Uhh . . . if you intend to do aerobatics that need ailerons, then fine. Otherwise, you're going to add a fair amount of weight, complexity, and drag without much real benefit.

oh, definitely. I have a lot of fun with my IPS motors, but on a 16 ounce biplane, all you'd be able to do is taxi. If you want a drop-in replacement, though - there's a Feigao (Balsa Products stocks 'em) brushless motor that fits the IPS gearbox and should be good to about 10 oz thrust; ISTR it's about $70 including ESC and gearbox. It should give pretty nice performance, although not wild aerobatics.

If you're going brushed, the GWS 350 is a nice little motor.

If you've already picked out the motor etc, then just ignore this.

You know, I've never been wild about undercambered airfoils. Yeah, they generate a lot of lift, but they're draggy, hard to cover, and you can't put in a deep spar. Also, in my (limited) experience, they tend to have nasty stalls.

I'd be tempted to simply make the bottom of the airfoil flat.

Sounds about right.

"some?"

Well . . . if you don't have a lot of experience with building & flying, I'd suggest you build something simpler & more rugged. I've been making little sheet-balsa profile biplanes for the IPS and I've had a lot of fun with them. Not that I want to discourage real building, in these days of ARFs.

Thereya go.

Reply to
Mark Miller

If you want double the power use the IPS motor BUT put it on a 3s LIPO pack and knock 20% off the prop size.

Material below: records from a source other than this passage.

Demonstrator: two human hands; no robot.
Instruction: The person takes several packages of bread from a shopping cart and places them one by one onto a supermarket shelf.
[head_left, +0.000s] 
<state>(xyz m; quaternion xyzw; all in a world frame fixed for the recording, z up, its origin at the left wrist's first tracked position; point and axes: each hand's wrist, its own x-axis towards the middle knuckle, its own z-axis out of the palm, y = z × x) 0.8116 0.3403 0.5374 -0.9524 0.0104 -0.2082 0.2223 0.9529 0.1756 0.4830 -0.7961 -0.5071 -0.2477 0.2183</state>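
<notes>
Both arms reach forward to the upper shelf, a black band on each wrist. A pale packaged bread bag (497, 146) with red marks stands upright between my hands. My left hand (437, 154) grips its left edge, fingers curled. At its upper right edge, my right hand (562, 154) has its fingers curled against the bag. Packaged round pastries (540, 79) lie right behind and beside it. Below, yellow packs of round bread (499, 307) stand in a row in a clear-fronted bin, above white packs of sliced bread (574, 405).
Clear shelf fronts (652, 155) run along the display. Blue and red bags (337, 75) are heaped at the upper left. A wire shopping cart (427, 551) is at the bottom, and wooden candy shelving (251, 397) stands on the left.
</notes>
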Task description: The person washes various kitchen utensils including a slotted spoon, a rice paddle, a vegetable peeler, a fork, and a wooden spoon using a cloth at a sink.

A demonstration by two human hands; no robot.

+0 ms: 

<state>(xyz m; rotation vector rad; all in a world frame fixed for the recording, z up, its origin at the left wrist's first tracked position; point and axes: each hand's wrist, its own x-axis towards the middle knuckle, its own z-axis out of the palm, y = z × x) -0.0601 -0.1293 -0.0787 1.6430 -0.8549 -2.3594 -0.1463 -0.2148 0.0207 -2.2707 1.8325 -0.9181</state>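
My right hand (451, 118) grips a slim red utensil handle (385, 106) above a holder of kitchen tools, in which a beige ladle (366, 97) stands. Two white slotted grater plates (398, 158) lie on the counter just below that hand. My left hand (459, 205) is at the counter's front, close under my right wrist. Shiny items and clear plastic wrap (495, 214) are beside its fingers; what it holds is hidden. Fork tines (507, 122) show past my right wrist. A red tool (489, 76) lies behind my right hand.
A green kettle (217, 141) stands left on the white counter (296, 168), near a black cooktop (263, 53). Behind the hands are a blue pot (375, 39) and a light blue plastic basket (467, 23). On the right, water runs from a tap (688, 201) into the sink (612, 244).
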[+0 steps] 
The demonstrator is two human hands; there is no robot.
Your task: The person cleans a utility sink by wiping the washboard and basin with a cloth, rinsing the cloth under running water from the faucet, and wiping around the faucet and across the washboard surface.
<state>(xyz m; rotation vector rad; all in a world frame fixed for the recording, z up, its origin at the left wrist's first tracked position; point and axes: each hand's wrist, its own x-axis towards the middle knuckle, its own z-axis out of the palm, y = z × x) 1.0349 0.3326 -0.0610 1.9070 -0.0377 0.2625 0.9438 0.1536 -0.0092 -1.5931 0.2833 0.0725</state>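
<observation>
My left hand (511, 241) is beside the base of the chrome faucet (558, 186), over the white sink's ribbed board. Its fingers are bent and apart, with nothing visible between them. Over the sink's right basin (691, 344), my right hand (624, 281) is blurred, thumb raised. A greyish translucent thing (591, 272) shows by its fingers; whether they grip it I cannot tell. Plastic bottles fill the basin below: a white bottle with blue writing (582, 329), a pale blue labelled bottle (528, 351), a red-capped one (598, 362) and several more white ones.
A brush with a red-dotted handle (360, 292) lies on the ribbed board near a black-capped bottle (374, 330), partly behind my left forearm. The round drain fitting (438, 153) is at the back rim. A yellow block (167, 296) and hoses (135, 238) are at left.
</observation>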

That puts it in a very efficient part of its curve. It woun't haul an

80z model straight up, but an A geared one on a 7x6 prop (normally flown with a 9x7) will certainly do a large loop from level flight and give you a top speed of over 25mph.

Don't make the model heavier, just give it more power to cope with wind. Ive got a 7oz one on 3s LIPO (B gears/8x6) that climbs at 45 degrees... its biggest problem is turbulence. A little bit of shear and its on its back.